The average page on a modern website weighs around 5 MB. This is not much, but users expect sites to get loaded as quickly as possible, and webmasters (creators and site managers), encouraged by Google, are doing everything possible to speed up the redownloading of the site.
Go to google.com. Now close it and open it again. Has anything changed? Nothing at all? Agree, there is no point in downloading this website to your computer a second time, it is enough just to keep it there. That's the whole idea of caching. Downloading from a computer is always faster than from a server; in addition, caching reduces the overall load on networks in the world.
By the way, not only browsers are caching sites, but also proxy servers are doing that. The proxy server loads the site once and on a repeated request it provides the users with a cached version of the page on the server. This significantly speeds up the loading of the website by the user.
If someone replaces the site’s cache at the server level, users can download a malicious version of the site. This attack is called Web Cache Poisoning, we will talk about it in more detail in the chapter on proxy servers.
Browser's cache is like a new pin to a bank card, meaning that the first time you enter it by piece of paper, then try to keep it in your head, since from there you can extract it faster and more conveniently than looking for the piece of paper. You will need the paper again only in case of changing the pin.
Why might I need to delete the cache? This is how it is explained in one of the blogs on the Internet.
The trouble is that these blogs are mostly written by people who have only 100 GB of hard drive space, 3/4 of which have already been occupied with folder XXX. In practice, cached sites rarely take up more than 1 GB. You yourself can limit the amount of space for the browser to store information, there is no need to delete the entire cache.
The cache has some features that you should remember. One of them is the limited space for the browser on the hard drive. When the place ends, the new data gradually begin to push out the old ones.
Honestly, I do not want to say anything bad about the author, but this approach upsets me when one writes some just to write them. There are keywords like "browser cache" and "delete cache", and they write an article on them, taking materials from another similar blog written by the same "expert". Therefore, the advice in this chapter will be very unusual.
Tip
Do not read doubtful websites and blogs about computer optimization and network security.Browser Cache Poisoning
This attack sounds rather threateningly, but today it is not that popular.
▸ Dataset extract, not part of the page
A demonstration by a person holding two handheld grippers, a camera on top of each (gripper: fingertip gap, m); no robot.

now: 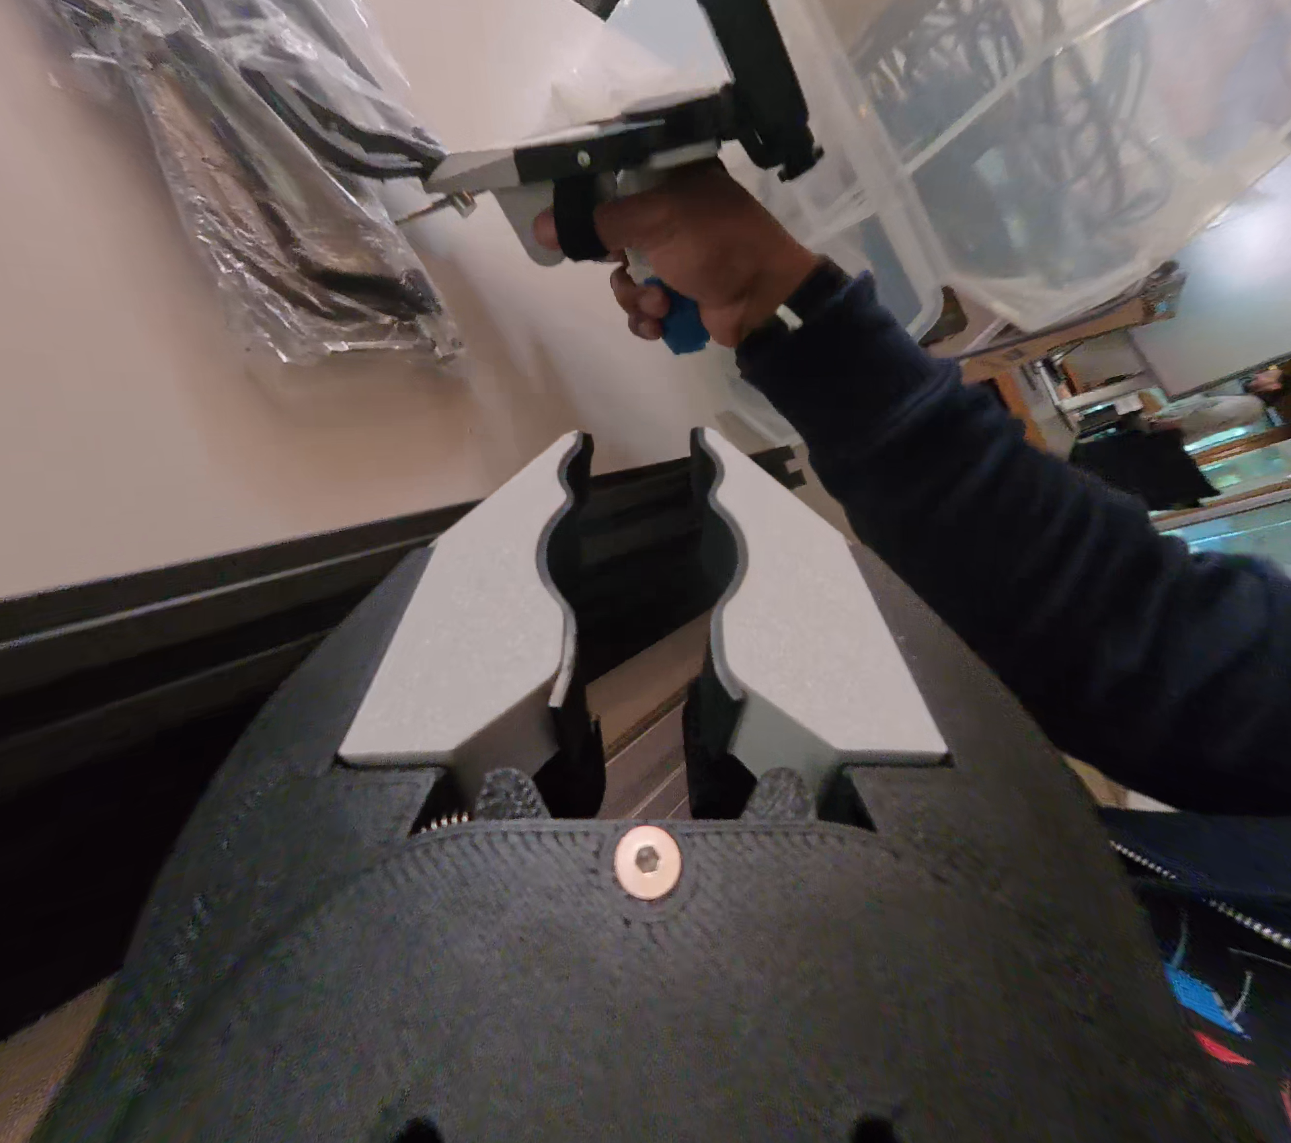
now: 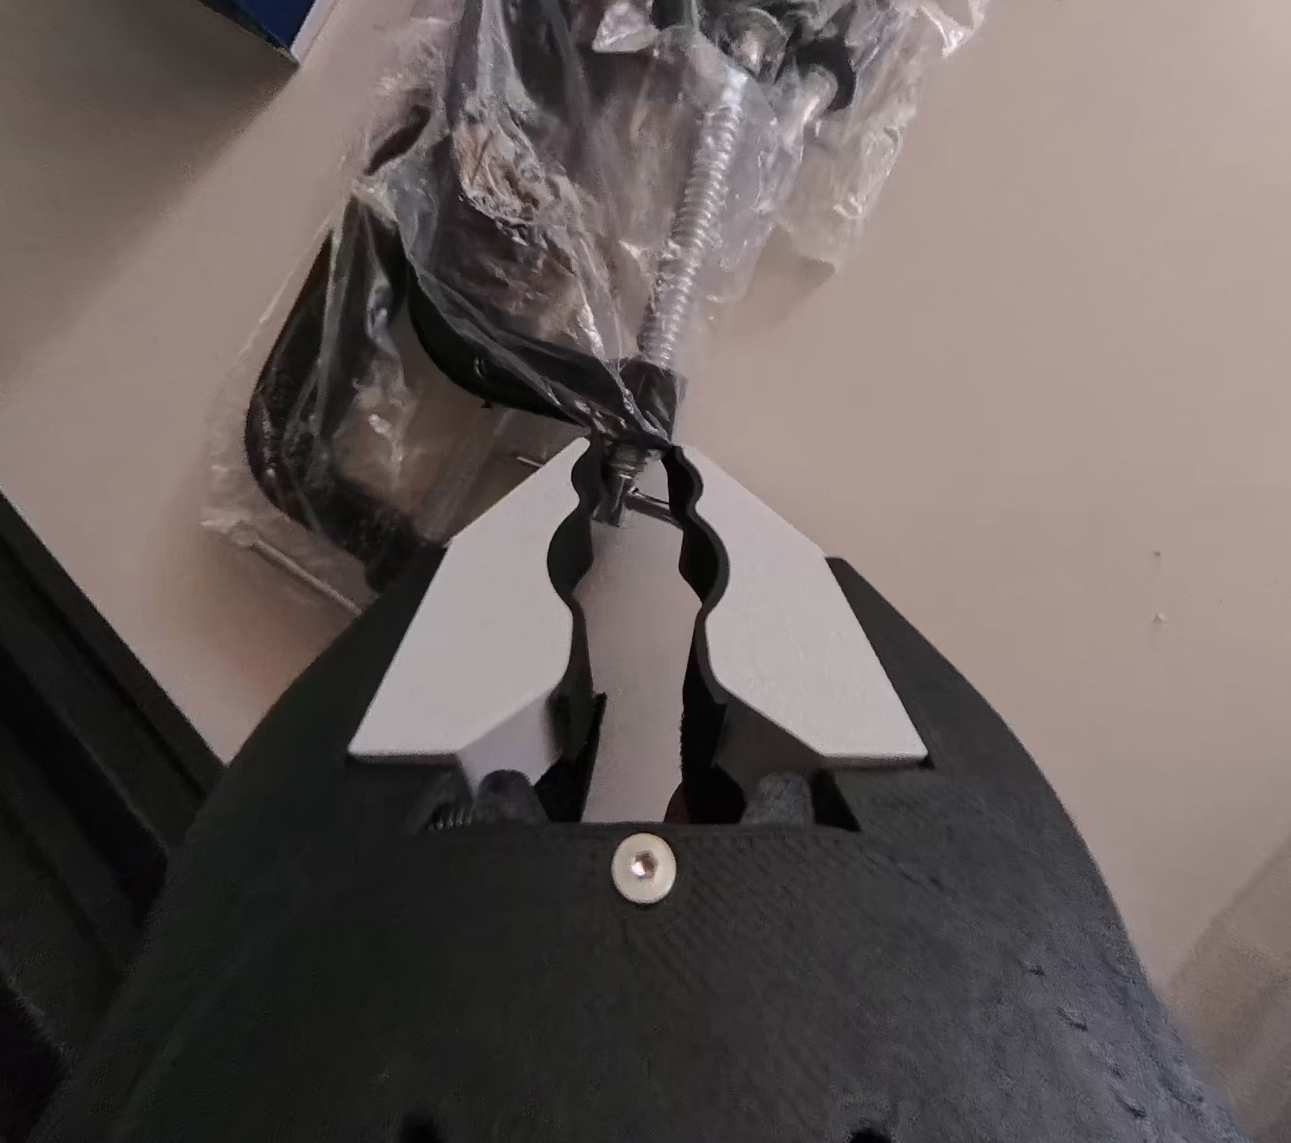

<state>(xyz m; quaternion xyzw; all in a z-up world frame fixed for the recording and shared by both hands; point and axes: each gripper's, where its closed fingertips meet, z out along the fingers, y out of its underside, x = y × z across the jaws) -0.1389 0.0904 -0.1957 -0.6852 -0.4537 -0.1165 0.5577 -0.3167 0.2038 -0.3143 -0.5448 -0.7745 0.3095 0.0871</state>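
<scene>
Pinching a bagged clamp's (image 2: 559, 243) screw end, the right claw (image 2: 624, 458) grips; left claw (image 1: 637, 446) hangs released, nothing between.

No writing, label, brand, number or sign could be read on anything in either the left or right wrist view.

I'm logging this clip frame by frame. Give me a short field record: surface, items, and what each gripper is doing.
surface: beige table
items: clamps in clear plastic bags; clear bin
left gripper: open, empty, off the table edge
right gripper: closed on the screw end of a bagged C-clamp, pinching it through the plastic
hand: holds the right gripper's handle
sleeve: dark
</scene>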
As a rule, the attacker's goal is to change the JavaScript scripts stored in the cache with malicious ones for further execution of the ones on the victim's computer. Like other MITM attacks, Browser Cache Poisoning can be performed against a victim, for example, by hacking Wi-Fi to which they are connected, or by having access to a VPN or proxy that they use.
Browser Cache Poisoning provides an attacker with the ability to launch malicious scripts in the victim's browser. The goal could be to collect data, get logins, passwords and other information entered in the browser, download malware, and redirect to the attacker's website.
The small popularity of Browser Cache Poisoning is associated with low efficiency in comparison with other types of attacks. For example, the modern MITM attack allows you to redirect a user to an attacker's site or simply intercept information without unnecessary actions, such as infecting a cache.
Cache timing
If to explain it more deeply, this is an attack based on measuring the load time of the browser cache. On the Internet, they write a little about this attack, going into the boondocks of its implementation and practical application. The main objective of this attack is to obtain information whether a particular site has ever been opened.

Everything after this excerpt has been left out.